You must be pretty good in my books , as I have 5 thumbs and have trouble aligning my enlargers let alone replacing parts on my processors.
The main worry for me is a solid replacement for the Jobo if they stop making replacement parts.
A lift arm has approx 36,000 lifts. On my main machine I have replaced the lift arm more than 4 times since I bought the unit. I just purchased the Alt 3000 as a secondary backup unit and am in the market for any used alt2300 or alt3000.
Presently both machines are working*knock on wood* and I have just purchased a manual cpp unit as a backup to our backup.
Bob,
My prior post was "in general" for the home enthusiast; sorry if it offended you.
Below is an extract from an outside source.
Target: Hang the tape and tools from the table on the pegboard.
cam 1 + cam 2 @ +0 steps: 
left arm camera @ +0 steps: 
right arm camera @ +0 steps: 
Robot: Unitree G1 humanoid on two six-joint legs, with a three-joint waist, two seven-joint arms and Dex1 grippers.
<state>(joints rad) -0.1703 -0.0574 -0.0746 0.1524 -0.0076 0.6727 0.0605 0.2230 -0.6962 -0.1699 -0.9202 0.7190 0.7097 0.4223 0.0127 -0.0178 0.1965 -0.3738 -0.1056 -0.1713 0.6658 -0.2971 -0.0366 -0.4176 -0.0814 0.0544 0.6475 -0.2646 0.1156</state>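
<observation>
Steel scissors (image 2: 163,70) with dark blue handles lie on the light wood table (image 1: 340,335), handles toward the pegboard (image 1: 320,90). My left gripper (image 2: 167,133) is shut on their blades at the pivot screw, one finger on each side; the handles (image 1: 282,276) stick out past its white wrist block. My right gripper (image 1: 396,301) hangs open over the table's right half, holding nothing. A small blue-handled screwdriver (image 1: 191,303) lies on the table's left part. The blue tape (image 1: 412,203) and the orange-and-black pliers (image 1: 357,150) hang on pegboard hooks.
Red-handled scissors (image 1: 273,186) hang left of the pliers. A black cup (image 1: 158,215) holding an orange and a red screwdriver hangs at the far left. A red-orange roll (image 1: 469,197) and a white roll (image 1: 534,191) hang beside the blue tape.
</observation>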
The turn of last century produced a flourish of do it yourself books; Boy Mechanic series, Popular Mechanics, etc, that taught the workings of the World and how you could fabricate and invent solutions to problems yourself. That has been replaced with few and far between, anemic publications like "Make" and most people (consumers) cannot be bothered to learn how their World either works or how they can improvise to beat problems that confront them...
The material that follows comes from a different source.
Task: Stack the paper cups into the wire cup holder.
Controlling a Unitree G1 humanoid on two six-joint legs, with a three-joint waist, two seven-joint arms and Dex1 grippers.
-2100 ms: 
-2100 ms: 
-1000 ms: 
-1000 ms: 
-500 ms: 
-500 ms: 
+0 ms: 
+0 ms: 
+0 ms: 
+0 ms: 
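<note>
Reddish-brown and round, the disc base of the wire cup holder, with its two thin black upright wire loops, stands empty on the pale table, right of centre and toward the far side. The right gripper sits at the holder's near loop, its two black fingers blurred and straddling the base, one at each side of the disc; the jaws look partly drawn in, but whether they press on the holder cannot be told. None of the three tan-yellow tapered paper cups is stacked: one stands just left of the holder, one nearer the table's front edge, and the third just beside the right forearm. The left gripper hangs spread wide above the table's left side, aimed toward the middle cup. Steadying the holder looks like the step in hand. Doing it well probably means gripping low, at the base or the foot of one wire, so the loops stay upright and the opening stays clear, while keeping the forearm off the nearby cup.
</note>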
It must be a real worry to a commercial lab that doesn't have the time and money to break stride and prototype a new processor, let alone wait for routine repairs.
My mechanical skills come from growing up poor; you fix what others discard so you can make do. It was not a gift, but a necessity, and we all know what a Mother that can be...
It is a uncertain time to be unconditionally relying on systems and businesses based on scales of economy long since passed; the methods of management used by these companies like Kodak and Jobo have been passed by as their markets shrink and are inefficient for the modern marketplace. Sadly, it seems they refuse to modify their methods other than to keep cutting back their critical infrastructure, retaining high paid CEOs and and slowly starve to death.
That being said, most mass produced systems are constructed of off the shelf items that, although it takes a bit of research, can be rebuilt with like type components or alternate configurations IF you get that desperate.
However, now with the proliferation of used machines on the market, you should be snapping them up for spares. They are cheap and fairly plentiful and in places you wouldn't think likely... like my garage...
I bought my ATL 3000 on a whim; won't do that again!
If you want my ATL 3000, PM me; we can certainly work something out, even if you want me to just pull the head, scavenge the rest of the carcass for parts and throw the rest out to save on shipping.